The show is presented in its original 1.33:1 aspect ratio.

The video is generally of a high standard, but suffers from interlacing artefacts that occasionally lead to mild aliasing. The interlacing isn't too noticeable, however, due to the simple nature of the animation. The some of the characters in the first episode appear slightly pixelated, but this appears to be an artefact of the animation rather than the transfer.

The show also makes use of a lot of cheaply recycled backgrounds from other shows that frequently appear in poor focus, but this does not result in any unpleasant MPEG artefacts or undue low level noise. The main characters and focal objects are quite sharp.

The show has a rather bright, and occasionally garish, colour palette that has made an accurate transition to DVD.

The English subtitles are a bold yellow colour. They appear to be well-timed and accurate.

This is a RSDL disc. The layer change occurs between episodes at 57:52 on the first disc and 57:45 on the second.

Video Ratings Summary
Sharpness
Shadow Detail
Colour
Grain/Pixelization
Film-To-Video Artefacts
Film Artefacts
Overall

Audio

There is one English Dolby Digital 2.0 (192 Kbps) audio track available.

The dialogue is clear and easily understandable throughout and appears to be in good sync (as good as you could expect from a cartoon, at any rate).

The music sounds great on this soundtrack, particularly the theme by rap legend (and part-time narrator) Schooly D. There is a lot of dynamic range in the mix. The music sounds crystal clear and plenty of bass is pushed to the subwoofer.

There is no discernable surround usage in the mix.

Audio Ratings Summary
Dialogue
Audio Sync
Clicks/Pops/Dropouts
Surround Channel Use
Subwoofer
Overall

Extras

Rabbot Original Pilot Episode (15:05)

The original pilot episode for the show that would later form the basis for the first episode. The animation is poor, occasionally heavily pixelated and, in a handful of cases, incomplete, but the jokes hold up pretty well. The episode itself starts in a fairly similar fashion to the aired version of Rabbot, but diverges quite a bit in some of the later parts. It is also worth watching to see some of the original character designs that were heavily changed later on.

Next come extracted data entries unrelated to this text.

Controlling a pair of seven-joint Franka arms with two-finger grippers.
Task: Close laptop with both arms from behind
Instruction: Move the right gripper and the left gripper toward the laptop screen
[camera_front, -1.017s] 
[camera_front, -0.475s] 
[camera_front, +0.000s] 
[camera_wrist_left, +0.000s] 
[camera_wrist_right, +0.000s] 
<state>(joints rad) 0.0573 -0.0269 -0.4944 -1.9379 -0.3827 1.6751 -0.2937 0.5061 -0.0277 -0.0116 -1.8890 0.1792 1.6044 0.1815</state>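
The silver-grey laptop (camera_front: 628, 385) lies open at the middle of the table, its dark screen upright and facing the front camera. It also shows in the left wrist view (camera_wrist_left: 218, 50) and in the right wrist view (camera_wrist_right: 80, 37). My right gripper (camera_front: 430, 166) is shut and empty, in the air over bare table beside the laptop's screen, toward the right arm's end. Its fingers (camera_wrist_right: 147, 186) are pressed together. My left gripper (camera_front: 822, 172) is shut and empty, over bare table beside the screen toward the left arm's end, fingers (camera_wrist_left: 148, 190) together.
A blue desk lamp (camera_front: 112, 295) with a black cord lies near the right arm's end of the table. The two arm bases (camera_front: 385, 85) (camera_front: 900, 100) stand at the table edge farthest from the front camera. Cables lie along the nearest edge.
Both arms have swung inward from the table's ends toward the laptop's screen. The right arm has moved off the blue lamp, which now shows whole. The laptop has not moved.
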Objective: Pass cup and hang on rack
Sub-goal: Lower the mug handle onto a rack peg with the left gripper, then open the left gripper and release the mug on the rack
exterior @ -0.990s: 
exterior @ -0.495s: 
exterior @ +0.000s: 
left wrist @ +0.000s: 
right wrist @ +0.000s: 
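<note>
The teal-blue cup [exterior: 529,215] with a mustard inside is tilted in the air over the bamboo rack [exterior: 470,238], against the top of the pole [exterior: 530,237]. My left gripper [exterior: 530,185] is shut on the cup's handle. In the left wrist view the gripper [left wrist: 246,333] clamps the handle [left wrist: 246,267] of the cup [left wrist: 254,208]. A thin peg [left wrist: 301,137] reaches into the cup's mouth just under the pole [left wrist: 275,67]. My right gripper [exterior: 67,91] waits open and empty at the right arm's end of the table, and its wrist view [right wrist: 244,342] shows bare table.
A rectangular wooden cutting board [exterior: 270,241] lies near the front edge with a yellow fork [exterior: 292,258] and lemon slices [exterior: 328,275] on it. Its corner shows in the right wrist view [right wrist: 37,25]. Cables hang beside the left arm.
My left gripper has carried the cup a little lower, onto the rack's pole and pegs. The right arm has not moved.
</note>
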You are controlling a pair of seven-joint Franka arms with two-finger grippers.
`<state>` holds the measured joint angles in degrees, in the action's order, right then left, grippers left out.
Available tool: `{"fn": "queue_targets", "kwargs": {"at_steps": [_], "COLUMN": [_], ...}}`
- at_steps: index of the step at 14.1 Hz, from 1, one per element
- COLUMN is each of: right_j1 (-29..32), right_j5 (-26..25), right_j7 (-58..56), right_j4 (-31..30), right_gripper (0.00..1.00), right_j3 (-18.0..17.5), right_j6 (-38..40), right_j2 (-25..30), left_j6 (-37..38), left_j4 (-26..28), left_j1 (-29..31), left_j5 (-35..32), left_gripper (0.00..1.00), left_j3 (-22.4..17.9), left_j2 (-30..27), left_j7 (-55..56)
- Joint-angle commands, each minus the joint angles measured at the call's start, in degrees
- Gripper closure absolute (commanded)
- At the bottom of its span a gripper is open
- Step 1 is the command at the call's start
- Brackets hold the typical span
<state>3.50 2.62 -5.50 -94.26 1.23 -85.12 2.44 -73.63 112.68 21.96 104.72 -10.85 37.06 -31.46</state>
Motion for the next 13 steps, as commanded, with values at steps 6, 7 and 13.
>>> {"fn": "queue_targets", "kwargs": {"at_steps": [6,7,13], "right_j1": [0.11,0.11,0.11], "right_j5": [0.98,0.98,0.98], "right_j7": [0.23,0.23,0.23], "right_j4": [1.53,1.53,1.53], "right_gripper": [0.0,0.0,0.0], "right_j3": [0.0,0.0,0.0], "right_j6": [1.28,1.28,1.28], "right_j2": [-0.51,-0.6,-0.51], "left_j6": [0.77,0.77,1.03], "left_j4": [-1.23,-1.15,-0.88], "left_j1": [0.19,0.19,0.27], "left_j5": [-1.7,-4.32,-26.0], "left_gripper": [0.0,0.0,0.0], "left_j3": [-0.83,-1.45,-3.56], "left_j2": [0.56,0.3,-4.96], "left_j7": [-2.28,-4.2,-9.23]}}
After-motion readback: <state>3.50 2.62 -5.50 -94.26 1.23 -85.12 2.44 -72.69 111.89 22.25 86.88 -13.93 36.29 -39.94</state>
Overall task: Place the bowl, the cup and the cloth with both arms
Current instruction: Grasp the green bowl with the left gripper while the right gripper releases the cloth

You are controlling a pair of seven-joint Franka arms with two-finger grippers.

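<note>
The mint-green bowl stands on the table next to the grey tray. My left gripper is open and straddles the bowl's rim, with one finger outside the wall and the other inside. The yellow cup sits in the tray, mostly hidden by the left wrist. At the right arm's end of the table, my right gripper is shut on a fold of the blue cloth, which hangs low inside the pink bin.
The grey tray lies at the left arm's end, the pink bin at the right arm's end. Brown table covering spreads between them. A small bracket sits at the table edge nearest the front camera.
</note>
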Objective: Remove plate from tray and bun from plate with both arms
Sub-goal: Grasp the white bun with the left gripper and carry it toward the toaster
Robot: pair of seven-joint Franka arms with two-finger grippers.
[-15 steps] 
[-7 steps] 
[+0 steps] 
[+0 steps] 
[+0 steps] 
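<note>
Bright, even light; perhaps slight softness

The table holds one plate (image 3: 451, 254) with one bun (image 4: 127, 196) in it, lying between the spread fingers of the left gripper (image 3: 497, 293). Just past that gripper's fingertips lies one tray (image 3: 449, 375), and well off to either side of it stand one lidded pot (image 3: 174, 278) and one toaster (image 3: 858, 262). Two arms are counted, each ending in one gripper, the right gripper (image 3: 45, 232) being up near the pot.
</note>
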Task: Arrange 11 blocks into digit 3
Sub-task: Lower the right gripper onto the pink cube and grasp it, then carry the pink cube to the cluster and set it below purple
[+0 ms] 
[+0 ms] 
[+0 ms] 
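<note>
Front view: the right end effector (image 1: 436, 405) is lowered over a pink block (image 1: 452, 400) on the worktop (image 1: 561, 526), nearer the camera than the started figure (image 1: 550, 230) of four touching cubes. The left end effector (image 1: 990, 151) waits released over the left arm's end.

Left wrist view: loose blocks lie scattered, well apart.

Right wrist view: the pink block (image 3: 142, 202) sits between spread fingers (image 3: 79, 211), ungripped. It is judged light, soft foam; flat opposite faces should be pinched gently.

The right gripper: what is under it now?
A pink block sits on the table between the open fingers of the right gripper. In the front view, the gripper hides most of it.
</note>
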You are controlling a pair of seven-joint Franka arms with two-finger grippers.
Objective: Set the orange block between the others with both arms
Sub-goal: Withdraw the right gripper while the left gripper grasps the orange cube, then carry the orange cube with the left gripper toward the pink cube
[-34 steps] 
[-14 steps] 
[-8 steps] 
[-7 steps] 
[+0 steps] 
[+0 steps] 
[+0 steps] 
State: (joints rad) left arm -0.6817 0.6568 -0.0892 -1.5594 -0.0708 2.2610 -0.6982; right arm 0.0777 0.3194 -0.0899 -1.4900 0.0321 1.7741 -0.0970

Commentary for Rabbot, Space Conflict from Beyond Pluto, and Mooninites

Commentary on Rabbot and Space Conflict from Beyond Pluto is provided by creators Matt Maiellaro and Dave Willis. Commentary on Mooninites is provided by most of the voice cast, including Dana Snyder and Carey Means.

None of the commentaries are terribly inspired. They are occasionally funny, but mostly add up to little more than filler - the voice cast commentary even goes as far as to question who would ever want to watch an Aqua Teen Hunger Force episode and why (their best guess being their own mothers...).

San Diego Comic-Con Clip (3:52)

Master Shake hosts a clip previewing his vision for the second season of the show. This clip is pretty much as funny as a four minute version of the show, but relies on a lot of in-jokes.

R4 vs R1

NOTE: To view non-R4 releases, your equipment needs to be multi-zone compatible and usually also NTSC compatible.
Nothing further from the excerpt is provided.